Quantum Mechanical Models to Electrochemistry: Understanding the Redox Properties of Uranyl Peroxides

The redox behavior, thermodynamics, and redox kinetics of the simple uranyl complex are well documented within the literature. However, less common and newly synthesized complexes of uranium do not receive the same thorough treatment due to the resources required to reach a similar understanding. One of the most efficient ways to study this electrochemical behavior is through the use of powder microelectrodes (cavity microanalysis), allowing for rapid characterization of solids in direct contact with the electrode surface. A drawback of this method, is that electrochemical responses often represent a highly complex system in which redox transition, diffusion, adsorption/desorption, and a myriad of other processes occur simultaneously. To analyze these processes individually can require exhaustive experimental design and represent a bottleneck in an otherwise efficient analytical tool. This work explores the use of atomistic theoretical approaches to aid in the interpretation of experimental electrochemical results with a focus on the mobility of such contaminants in aquatic environments.
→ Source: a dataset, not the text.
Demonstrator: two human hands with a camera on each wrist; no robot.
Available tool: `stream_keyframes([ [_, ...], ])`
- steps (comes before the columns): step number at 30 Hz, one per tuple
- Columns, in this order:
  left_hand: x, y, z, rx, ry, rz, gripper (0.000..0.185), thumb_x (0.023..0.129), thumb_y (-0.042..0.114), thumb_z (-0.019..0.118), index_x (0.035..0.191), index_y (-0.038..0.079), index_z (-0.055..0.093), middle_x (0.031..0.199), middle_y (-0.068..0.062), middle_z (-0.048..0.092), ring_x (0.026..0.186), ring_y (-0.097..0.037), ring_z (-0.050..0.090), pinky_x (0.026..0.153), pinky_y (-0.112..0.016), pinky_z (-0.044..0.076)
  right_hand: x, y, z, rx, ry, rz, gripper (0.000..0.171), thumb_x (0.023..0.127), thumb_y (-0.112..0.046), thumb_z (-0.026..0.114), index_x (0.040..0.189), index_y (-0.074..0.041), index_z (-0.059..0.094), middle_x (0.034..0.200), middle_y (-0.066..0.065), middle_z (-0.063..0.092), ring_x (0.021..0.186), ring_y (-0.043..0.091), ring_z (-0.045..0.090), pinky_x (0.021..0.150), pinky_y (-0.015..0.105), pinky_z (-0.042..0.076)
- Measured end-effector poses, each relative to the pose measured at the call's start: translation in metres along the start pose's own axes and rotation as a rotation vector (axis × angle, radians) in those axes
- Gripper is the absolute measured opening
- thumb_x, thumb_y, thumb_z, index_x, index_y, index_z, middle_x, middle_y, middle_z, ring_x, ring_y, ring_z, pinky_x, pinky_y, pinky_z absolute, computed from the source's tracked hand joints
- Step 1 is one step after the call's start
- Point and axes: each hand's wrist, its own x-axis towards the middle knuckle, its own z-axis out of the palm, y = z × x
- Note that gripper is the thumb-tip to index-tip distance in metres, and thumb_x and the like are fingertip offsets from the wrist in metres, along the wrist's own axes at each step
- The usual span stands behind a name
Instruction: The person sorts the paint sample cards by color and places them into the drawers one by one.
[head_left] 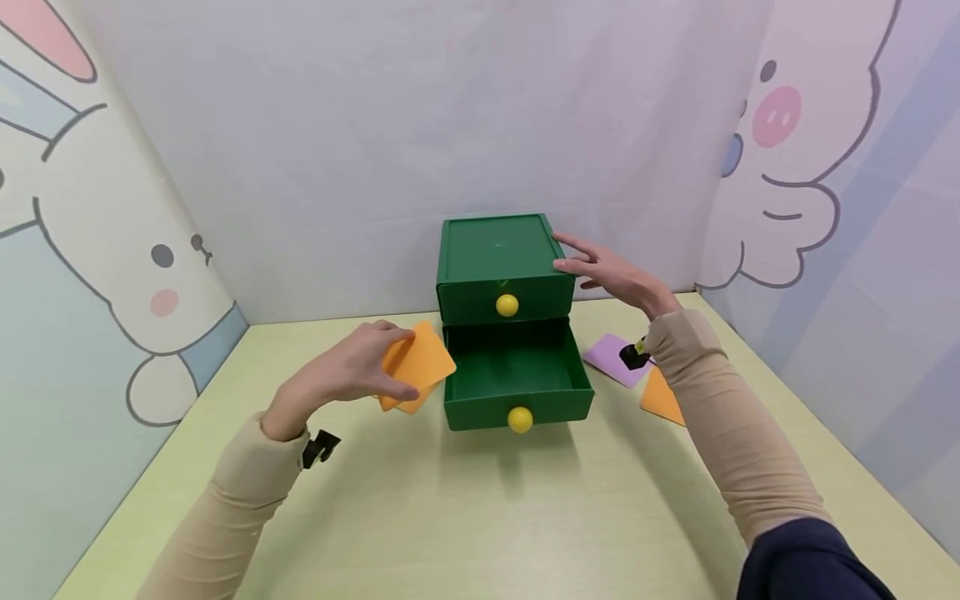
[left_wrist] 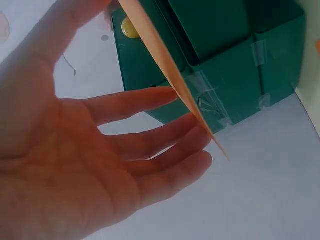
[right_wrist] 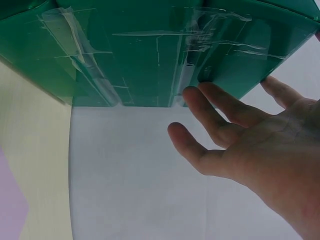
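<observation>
Between the thumb and fingers of my left hand [head_left: 341, 367] is an orange square sheet [head_left: 429, 358], tilted beside the left side of the green drawer unit [head_left: 498, 246]. More orange corners [head_left: 409, 407] show beneath it. The left wrist view has this sheet nearly edge-on, fingertips against one face. The unit's lower drawer [head_left: 480, 413] is pulled out and the upper one [head_left: 468, 302] is pushed in; each has a yellow knob. My right hand [head_left: 611, 271] touches the unit's top right edge, its fingers extended along the taped side [right_wrist: 145, 60].
To the right of the unit, a purple sheet [head_left: 611, 360] and another orange sheet [head_left: 662, 397] lie on the pale table [head_left: 495, 517], partly behind my right forearm. A white back wall [head_left: 337, 167] stands close behind the unit, with cartoon-printed side panels [head_left: 112, 250] on both sides.
</observation>
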Motion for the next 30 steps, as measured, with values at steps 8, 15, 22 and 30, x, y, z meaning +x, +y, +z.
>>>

Complexation and adsorption of uranyl leads to differing voltammetric responses in electrochemistry, evident in the wide-ranging standard reduction potentials of different uranyl complexes. Peaks in voltammetry related to redox transitions are shifted by the difference in binding energy, bonding, and ligands between uncommon uranyl complexes (like uranyl peroxides) and simple uranyl complexes. The change in Gibbs free energy (G) of adsorption and complexation as calculated using computational models is shown to correlate with the measured redox transitions in electrochemistry. These changes in G can then be converted to electrochemical potentials using the Nernst equation, allowing for the accurate prediction of electrochemical potentials via modeling. Our results show that the switching potential of uranyl peroxides can be predicted to within 0.1 V of electrochemical measurements and identifies the primary interactions occurring at the solid/electrolyte/electrode interface (complexation, adsorption, and reduction). This methodology not only streamlines the process of experimental design, but also offers a more detailed understanding of electrochemical results at the molecular level.